As Miller matured, his music evolved and he wasn't ever tied down to his earlier work or one sound. Songs like “Donald Trump,” “Senior Skip Day” and “Thumbalina” remind us of the earlier days of Miller where many of us first became fans, but they also show how far he’s come.
Throughout the years Miller went from frat bro rapper to experimenting with funk, jazz and indie folk.
Miller was a gifted and versatile musician, but he was also smart, insightful and gentle. “Circles” showcases it all from his talent to his range to his growth, both musically and personally. “Circles” is a gem, but above all it speaks to the legacy of Miller.

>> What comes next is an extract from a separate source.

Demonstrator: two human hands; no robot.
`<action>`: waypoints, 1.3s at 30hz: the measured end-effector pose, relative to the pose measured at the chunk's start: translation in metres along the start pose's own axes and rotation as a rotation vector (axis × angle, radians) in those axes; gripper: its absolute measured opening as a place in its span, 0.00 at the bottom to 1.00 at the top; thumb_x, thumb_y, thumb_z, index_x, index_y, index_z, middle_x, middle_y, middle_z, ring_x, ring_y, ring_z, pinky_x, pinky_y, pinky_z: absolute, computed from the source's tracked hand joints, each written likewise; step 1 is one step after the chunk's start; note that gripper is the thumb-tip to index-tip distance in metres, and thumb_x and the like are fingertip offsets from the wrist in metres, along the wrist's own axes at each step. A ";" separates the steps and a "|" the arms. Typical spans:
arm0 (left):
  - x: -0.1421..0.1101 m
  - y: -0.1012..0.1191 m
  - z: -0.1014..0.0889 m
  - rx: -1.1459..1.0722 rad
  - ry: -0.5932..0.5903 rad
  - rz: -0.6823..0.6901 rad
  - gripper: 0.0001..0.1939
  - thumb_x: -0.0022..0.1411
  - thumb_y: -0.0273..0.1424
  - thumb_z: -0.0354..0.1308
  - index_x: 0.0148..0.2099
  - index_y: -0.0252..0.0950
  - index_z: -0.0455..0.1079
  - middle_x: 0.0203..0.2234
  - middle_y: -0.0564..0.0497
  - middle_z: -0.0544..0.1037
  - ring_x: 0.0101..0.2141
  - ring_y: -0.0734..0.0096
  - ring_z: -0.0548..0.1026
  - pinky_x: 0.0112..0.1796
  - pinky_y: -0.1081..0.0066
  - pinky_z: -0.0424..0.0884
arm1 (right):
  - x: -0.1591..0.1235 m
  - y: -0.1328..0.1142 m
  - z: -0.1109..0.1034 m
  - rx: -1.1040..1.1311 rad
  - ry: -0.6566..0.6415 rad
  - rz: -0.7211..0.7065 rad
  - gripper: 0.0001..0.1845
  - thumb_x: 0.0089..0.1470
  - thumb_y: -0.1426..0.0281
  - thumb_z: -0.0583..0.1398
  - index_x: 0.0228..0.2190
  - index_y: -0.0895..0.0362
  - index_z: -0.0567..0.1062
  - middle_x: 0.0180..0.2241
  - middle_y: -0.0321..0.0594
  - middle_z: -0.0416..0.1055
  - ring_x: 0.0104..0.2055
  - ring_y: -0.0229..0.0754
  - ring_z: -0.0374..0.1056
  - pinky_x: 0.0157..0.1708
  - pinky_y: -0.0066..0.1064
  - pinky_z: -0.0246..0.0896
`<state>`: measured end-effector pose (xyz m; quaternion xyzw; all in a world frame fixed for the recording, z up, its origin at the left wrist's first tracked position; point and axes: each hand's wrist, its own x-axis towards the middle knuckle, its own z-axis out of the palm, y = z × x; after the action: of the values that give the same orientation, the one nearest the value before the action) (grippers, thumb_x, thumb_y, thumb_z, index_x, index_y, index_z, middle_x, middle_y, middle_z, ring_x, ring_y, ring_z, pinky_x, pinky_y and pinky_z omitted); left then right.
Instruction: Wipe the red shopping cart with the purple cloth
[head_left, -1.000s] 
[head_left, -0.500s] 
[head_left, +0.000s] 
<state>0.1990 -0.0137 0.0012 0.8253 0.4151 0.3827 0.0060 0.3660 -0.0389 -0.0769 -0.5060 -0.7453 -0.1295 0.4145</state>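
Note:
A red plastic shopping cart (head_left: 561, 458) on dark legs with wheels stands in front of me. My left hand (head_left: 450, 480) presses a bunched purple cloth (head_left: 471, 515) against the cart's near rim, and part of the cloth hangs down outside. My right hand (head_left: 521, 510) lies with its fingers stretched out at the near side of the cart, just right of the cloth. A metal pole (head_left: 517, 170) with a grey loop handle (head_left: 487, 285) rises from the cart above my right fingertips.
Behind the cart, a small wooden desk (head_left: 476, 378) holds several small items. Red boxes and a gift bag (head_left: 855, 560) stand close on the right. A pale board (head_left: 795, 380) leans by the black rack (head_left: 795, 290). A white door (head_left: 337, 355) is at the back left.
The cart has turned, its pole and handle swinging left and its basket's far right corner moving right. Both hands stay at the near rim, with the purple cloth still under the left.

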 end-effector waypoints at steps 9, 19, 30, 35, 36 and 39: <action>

Posthumous albums, whether it be Amy Winehouse’s, The Notorious B.I.G.’s or Miller’s, pay homage to the artist that was taken too soon all the while being a final goodbye to fans.
Miller’s posthumous album was done so tastefully and devoid of any sort of exploitation. Brion and Miller’s family created an album that showcased all the best parts of Miller and fans can’t thank them enough.
Twitter and YouTube are filled with millions of fans praising the album and agreeing that the album gives them the closure they needed.
This album was painful to listen to with lyrics that either foreshadowed Miller’s demise or pleaded for help and sanity, but it was great nonetheless.
I can’t lie and say I am a music expert who makes any sense in my commentary on Miller or this album, but what I can say is that as a Mac Miller fan, this album is a beautiful end to his discography and a testament to him and his talent.